The customer retains full control over their data because they hold the encryption key. The data with the Cloud provider is encrypted and of little use on its own.
“If a company has stored someone’s personal data in the Cloud and that data is encrypted, as long as they haven’t given the encryption key to the CSP, no matter where the data sits geographically, the company hasn’t disclosed personal information because all they have given is encrypted data.”
Delaney explained this doesn’t even fall within the definition of personal information to begin with, so organisations are not obligated to comply with that provision under The Privacy Act.
“It solves a lot of problems because it places responsibility for the data back with the client.”
When It gets personal
He believes that these issues are especially concerning from a legal perspective when it comes to privacy and personal information.
“For those worried about personal information and issues around metadata retention, or concerned about warrants for personal information to your Cloud service provider, if that provider had a solution like we discussed, then they would have no relevant data to hand over to authorities," he said.
“The only way government can get that data is to serve the individual with a court order that has the device so the encryption key can be matched to the data. Otherwise it is useless.”
Companies like Apple have washed their hands of this sort of responsibility. They have created what Delaney describes as an elegant engineering solution to a legal problem.
After the highly publicised iCloud breaches last year, Apple used software updates and new product releases to house encryption keys on individual devices. This way Apple relinquish responsibility for the data they hold back to the user.
Delaney said with Apple looking to release payment systems on its phones, that same technology they used to deliver privacy and security can also be used to make money.
“Any company that wants to use public Cloud should be concerned with government action because we know post Snowden, governments have been accessing company information not just for security but for commercial needs and in relation to talks between governments.”
Delaney argues that IT professionals and lawyers need to form closer working relationships because the law is increasingly trying to deal with problems created, in part, by technology.
“The main thing I bring back from the conference is a heightened sense of how important it is for lawyers and IT professionals to work together and have a clear dialogue in order to grapple some of these complex legal, and dare I say, ethical issues," he said.
“Legal professionals have certain tools that we can deploy to try and mitigate risk, but IT professionals also have a different skill set. To properly cover the field, both of them need to talk together and compliment one another to deliver security to an organisation.

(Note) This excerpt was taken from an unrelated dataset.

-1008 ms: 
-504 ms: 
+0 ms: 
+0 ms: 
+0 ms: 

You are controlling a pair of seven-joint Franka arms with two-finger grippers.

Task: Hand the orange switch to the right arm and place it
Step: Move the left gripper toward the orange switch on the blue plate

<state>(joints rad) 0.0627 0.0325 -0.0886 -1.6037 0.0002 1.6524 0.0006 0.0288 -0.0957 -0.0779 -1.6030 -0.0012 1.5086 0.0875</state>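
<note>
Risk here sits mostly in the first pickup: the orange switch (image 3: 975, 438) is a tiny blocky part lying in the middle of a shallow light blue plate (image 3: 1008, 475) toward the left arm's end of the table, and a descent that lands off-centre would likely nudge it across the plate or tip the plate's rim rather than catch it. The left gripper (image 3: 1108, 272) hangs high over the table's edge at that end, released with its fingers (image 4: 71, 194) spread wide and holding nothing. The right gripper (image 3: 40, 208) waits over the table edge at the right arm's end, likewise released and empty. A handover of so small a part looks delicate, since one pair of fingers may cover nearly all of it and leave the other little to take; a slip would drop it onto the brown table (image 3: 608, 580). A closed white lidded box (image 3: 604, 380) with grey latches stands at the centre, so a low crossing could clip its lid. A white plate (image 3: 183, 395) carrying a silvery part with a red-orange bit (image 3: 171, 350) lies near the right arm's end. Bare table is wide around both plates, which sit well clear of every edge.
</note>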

“As well as delivering that security you can also deliver informational privacy to your users and by doing so, make the legal and compliance issues like The Privacy Act and data breaches easier to manage.
“It is an area that is becoming increasingly complicated from a legal perspective. The law requires certain things and I think it is incumbent among legal professionals to understand the more fundamental issues around how technology can help deliver privacy, security and mitigate risk for organisations and individuals.
“Lawyers are about mitigating risk and IT professionals are about mitigating risk. If the two can work together and understand one another, they can deliver much more effective solutions for clients."